Sydney Roosters chief executive Steve Noyce says the club won't stand in the way of Todd Carney joining another NRL team after granting the troubled playmaker a release from the final year of his contract.
The 2010 Dally M Medallist walked away from the Roosters on Thursday following a litany of off-field incidents this year.
Having narrowly avoided jail for drink-driving in April, Carney was stood down by the club two weeks later after a boozy night out with team-mate Anthony Watts having promised he would steer clear of alcohol.
The final straw for coach Brian Smith came last month when the 25-year-old was photographed leaving a Sydney hotel in the early hours of the morning with Nate Myles and Frank-Paul Nuuausala.
Smith was furious that the incident came just days after his squad agreed to not drink until the end of the season and he subsequently banished serial offenders Carney and Myles from training and playing and heavily fined Nuuausala.
With Myles joining the Gold Coast next season, Carney is now free to start negotiating with other clubs following his departure.
Unlike Canberra, who asked the NRL to prevent the five-eighth from joining a rival team immediately after sacking him in 2008, Noyce is happy for Carney to find new employers.
"I am not sure what he is going to do, what we agreed to do today was to release him from the final year of his contract,'' Noyce told AAP.
"He and his manager will explore whatever options are available so Todd can continue his rugby league career and I wish him well.''
The Australian international had been linked with a switch to French-based Super League club Catalans, but coach Trent Robinson confirmed he had no interest in linking up again with Carney, who he worked with at the Roosters.
"Todd is someone I had the pleasure of coaching,'' Robinson told PA Sport in England.
"I've talked to him but more as a friend.
"We're not in a position to sign Todd, although he is the sort of player we should be bringing to Super League.
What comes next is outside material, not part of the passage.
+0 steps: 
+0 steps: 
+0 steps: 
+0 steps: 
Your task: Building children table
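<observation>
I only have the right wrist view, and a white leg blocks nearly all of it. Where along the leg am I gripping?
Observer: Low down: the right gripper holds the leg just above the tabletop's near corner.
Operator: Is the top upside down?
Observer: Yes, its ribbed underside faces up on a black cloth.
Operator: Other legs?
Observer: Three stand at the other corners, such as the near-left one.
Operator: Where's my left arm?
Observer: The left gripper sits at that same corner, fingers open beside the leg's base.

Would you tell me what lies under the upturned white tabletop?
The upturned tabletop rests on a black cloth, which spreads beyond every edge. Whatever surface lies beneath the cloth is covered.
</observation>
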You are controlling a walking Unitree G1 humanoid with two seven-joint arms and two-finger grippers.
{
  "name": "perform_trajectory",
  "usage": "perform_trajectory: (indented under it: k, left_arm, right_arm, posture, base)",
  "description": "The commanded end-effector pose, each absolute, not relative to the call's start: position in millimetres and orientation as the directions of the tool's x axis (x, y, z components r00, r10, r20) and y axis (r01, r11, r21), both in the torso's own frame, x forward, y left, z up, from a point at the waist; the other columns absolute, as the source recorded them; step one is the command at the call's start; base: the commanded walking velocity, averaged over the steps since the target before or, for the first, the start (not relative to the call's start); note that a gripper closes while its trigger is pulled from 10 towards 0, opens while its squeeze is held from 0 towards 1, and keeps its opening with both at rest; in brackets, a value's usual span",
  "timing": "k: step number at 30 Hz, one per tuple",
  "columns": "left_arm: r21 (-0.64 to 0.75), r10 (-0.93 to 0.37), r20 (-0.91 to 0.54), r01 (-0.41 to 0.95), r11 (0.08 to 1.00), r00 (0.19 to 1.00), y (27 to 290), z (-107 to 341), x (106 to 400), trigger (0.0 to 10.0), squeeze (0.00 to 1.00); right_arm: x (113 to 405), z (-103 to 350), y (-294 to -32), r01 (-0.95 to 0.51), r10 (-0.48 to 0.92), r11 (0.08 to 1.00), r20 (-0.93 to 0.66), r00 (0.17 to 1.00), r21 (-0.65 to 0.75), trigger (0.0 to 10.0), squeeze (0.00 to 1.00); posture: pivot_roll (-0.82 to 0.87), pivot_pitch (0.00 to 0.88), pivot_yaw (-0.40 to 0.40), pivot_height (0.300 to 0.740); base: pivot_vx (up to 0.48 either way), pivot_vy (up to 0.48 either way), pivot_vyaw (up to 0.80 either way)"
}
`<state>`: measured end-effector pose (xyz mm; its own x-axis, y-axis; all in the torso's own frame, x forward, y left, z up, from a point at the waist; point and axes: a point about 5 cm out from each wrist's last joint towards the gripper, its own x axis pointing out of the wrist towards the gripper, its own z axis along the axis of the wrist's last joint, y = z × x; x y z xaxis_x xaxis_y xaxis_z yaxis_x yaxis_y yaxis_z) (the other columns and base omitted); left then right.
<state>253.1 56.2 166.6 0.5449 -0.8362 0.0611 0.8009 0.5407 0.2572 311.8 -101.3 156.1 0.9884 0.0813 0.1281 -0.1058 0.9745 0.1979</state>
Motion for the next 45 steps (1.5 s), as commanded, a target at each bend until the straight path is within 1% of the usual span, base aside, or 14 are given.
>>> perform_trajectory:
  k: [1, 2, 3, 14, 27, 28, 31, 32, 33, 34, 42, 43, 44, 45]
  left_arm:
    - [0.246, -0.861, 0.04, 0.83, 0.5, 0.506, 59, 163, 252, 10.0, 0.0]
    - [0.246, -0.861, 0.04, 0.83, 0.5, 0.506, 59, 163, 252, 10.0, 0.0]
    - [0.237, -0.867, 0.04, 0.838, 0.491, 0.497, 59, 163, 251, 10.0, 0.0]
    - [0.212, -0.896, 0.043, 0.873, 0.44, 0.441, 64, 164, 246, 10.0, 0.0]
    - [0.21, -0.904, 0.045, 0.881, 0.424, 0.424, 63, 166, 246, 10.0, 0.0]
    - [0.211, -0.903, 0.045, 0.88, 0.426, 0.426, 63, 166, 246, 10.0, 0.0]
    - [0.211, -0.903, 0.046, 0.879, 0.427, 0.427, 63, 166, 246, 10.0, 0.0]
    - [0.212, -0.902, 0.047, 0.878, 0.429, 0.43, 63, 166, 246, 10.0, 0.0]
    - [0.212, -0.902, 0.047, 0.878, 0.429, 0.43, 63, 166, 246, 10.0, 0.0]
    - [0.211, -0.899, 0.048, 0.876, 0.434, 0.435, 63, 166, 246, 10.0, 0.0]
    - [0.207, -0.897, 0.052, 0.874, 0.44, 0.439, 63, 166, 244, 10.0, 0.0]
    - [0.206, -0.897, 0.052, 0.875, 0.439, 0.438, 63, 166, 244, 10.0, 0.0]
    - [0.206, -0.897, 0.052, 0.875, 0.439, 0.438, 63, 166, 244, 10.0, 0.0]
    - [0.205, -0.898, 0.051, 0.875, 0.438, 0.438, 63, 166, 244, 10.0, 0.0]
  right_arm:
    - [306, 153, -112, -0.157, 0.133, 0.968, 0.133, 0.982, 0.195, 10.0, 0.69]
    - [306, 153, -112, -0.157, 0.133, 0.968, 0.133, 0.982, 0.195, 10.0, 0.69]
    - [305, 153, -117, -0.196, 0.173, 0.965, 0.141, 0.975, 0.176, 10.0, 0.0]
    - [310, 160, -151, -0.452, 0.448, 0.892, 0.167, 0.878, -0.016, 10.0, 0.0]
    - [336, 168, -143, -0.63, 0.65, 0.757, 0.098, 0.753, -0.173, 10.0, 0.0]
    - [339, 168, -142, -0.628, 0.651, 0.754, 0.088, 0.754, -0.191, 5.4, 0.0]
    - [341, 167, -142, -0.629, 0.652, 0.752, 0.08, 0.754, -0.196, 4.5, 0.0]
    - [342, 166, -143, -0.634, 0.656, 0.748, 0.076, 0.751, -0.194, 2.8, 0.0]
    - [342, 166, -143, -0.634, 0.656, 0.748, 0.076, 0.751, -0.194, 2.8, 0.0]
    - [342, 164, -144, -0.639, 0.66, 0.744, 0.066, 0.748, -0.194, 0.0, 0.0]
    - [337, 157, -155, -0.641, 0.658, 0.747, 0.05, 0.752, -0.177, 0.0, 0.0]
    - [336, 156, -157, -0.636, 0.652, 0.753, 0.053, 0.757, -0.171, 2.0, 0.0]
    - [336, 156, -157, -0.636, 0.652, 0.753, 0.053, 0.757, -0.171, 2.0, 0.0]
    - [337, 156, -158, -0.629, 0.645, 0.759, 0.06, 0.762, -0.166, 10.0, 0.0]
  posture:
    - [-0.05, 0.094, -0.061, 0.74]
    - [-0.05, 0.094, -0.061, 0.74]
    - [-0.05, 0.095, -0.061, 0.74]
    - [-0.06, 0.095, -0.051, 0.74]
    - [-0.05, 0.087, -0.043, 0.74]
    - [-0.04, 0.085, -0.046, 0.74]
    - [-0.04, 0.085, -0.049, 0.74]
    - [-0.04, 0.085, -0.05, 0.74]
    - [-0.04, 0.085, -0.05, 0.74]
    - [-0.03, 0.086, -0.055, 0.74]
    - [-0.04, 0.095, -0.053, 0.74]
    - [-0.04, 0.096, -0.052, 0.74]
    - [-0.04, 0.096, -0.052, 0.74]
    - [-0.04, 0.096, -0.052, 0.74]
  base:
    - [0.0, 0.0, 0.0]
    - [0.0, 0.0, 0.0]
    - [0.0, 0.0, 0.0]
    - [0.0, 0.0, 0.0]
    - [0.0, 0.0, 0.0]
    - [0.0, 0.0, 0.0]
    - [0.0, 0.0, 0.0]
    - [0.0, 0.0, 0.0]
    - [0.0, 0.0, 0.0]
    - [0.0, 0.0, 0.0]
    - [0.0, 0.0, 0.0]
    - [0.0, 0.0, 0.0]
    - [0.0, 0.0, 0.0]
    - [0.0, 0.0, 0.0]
We need world-class players in our competition.''
Noyce admitted he was disappointed that Carney's career with the Roosters ended in such controversial fashion but believed it was beneficial for both parties.
"Obviously you prefer these things have a happy ending so to speak, but we thought it was best for all parties to end the partnership,'' Noyce said.
With a move to England also out of the question after he was denied a UK working visa to join Huddersfield in 2009 due to a criminal conviction, Carney must now hope the NRL agree to ratify a playing contract, should a club offer him another shot at redemption.
NRL Chief executive David Gallop insists any club wishing to sign the 25-year-old would need to outline a plan of action to control the wayward star.
"Like I have said before, if a club wants to sign him, we would want to sit down with Todd and understand what their plan is to avoid him finding himself in the spotlight again,'' Gallop told AAP.
"I have no idea if anyone is interested in signing him, but we would have to be involved in listening to what they have to say before agreeing to anything.''
Carney's manager David Riolo failed to return calls.